[SUPPLIED MATERIAL Boundary: Start]

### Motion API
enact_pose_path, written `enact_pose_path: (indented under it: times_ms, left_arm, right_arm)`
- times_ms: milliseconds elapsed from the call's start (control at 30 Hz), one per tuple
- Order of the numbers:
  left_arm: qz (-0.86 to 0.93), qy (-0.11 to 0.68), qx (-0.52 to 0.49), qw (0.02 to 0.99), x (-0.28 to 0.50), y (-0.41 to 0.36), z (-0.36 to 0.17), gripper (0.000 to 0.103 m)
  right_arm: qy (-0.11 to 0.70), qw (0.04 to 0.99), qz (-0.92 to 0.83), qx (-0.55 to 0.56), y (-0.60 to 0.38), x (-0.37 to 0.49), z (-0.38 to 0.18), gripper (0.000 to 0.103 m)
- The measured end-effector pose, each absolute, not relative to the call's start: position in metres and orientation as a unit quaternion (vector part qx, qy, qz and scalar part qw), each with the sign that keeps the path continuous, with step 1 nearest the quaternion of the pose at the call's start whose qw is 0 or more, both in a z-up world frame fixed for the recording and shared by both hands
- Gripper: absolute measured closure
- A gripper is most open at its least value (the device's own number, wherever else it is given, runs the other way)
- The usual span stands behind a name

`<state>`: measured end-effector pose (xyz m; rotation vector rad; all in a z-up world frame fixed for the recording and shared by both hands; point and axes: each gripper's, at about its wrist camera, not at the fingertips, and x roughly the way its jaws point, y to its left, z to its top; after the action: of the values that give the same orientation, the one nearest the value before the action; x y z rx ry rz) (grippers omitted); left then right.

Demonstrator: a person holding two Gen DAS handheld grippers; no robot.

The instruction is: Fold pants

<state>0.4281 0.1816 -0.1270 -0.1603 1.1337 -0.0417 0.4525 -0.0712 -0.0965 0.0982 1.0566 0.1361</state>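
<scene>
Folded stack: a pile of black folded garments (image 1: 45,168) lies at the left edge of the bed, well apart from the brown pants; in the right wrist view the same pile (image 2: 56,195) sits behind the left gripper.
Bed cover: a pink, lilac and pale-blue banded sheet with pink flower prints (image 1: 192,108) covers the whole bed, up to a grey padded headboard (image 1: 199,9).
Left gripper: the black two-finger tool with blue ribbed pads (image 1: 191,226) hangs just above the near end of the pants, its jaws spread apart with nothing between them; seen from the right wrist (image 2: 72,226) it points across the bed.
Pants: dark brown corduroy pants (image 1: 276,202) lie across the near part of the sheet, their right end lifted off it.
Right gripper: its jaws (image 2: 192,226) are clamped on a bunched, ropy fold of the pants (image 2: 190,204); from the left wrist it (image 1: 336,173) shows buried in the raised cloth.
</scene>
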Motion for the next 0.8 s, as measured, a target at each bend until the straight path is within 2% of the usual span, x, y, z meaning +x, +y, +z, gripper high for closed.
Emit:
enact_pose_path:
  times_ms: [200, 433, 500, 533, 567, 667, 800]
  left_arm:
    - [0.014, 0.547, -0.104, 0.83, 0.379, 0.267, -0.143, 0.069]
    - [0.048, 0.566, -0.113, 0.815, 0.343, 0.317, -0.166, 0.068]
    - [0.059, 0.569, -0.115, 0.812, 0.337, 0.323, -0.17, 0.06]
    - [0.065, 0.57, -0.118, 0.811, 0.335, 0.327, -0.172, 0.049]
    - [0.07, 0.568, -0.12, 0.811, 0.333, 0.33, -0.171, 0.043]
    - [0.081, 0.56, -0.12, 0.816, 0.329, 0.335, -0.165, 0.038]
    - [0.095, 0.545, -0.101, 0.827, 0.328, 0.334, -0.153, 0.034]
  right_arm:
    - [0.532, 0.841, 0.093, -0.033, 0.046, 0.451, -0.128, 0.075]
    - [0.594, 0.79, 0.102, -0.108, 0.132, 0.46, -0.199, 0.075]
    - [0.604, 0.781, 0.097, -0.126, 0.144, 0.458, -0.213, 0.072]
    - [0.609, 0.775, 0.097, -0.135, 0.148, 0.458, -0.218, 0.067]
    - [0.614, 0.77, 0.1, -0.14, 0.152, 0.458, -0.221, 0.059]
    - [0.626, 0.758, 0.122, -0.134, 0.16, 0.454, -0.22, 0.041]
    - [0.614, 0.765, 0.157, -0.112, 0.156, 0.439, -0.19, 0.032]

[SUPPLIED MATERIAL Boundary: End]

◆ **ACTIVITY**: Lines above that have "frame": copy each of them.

◆ **ANSWER AREA**:
- The measured end-effector pose, each absolute, not relative to the call's start: position in metres and orientation as a unit quaternion (vector part qx, qy, qz and scalar part qw), each with the sign that keeps the path continuous, with step 1 nearest the quaternion of the pose at the call's start whose qw is 0 or more, both in a z-up world frame fixed for the recording and shared by both hands
`<state>`: measured end-effector pose (xyz m; rotation vector rad; all in a z-up world frame fixed for the recording and shared by both hands; point and axes: each gripper's, at about its wrist camera, not at the fingertips, and x roughly the way its jaws point, y to its left, z to its top; after the action: of the values that give the same orientation, the one nearest the value before the action; x y z rx ry rz) (grippers omitted); left then right.

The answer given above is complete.